- _Records provided_:
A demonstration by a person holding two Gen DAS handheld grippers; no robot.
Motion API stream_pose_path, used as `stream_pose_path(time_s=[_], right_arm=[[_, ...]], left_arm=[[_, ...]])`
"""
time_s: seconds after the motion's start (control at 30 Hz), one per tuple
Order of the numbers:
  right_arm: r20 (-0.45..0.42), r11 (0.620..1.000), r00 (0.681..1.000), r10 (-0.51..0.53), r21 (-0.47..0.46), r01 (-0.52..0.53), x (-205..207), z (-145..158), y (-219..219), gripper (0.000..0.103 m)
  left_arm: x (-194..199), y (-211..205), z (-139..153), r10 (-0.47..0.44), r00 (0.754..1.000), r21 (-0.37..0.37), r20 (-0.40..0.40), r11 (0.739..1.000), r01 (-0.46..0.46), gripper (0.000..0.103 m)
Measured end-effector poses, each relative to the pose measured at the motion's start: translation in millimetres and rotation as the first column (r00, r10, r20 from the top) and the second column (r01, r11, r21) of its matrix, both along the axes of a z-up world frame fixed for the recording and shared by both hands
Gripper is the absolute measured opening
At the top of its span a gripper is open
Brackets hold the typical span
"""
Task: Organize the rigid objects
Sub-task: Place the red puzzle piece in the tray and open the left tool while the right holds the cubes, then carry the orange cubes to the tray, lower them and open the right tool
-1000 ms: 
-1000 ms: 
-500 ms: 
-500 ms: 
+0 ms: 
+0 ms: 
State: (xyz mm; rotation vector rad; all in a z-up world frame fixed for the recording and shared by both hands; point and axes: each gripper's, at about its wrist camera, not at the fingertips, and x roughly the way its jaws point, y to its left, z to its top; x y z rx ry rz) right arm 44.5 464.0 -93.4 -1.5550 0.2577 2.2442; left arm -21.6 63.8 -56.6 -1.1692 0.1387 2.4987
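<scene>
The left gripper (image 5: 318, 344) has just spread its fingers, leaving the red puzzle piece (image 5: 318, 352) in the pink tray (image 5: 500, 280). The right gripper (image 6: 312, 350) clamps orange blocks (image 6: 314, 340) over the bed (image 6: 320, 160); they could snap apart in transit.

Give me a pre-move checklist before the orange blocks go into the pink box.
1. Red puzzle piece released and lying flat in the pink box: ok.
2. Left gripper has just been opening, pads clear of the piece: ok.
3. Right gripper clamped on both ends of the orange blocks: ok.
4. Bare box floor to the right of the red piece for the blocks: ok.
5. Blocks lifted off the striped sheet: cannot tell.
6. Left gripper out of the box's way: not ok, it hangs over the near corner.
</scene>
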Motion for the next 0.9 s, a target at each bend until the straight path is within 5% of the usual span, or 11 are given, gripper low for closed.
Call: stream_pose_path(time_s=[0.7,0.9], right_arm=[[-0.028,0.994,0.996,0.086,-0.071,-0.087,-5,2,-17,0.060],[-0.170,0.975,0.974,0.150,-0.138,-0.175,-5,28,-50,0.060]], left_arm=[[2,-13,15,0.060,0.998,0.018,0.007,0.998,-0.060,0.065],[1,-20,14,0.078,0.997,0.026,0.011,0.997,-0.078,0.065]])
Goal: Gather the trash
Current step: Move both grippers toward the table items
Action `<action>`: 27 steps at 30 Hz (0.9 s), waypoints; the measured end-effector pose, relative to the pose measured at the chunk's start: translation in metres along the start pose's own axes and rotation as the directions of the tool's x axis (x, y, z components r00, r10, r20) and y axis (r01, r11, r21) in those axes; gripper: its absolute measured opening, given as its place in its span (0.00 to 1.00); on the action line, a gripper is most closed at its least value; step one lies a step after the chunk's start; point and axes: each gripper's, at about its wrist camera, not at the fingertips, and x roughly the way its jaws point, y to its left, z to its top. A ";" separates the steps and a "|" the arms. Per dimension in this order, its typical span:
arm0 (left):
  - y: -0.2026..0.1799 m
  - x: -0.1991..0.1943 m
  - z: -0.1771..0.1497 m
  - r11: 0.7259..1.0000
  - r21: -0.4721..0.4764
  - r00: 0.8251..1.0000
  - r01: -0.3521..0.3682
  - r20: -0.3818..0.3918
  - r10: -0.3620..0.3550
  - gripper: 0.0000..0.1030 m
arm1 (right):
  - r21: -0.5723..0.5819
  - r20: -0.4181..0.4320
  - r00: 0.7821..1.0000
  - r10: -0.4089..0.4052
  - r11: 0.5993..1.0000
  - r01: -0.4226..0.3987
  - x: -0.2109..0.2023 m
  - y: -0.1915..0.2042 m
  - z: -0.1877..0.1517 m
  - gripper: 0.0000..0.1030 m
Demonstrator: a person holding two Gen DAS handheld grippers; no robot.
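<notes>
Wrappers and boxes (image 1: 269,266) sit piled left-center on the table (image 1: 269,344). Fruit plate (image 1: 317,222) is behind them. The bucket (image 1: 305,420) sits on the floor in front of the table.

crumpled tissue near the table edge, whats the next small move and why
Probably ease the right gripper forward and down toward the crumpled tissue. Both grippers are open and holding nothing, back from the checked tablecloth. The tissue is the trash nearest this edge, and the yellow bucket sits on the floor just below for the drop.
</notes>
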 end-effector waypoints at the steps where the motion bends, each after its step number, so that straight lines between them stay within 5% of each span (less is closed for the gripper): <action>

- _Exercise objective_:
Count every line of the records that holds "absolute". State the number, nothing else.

- _Answer to the exercise_:
2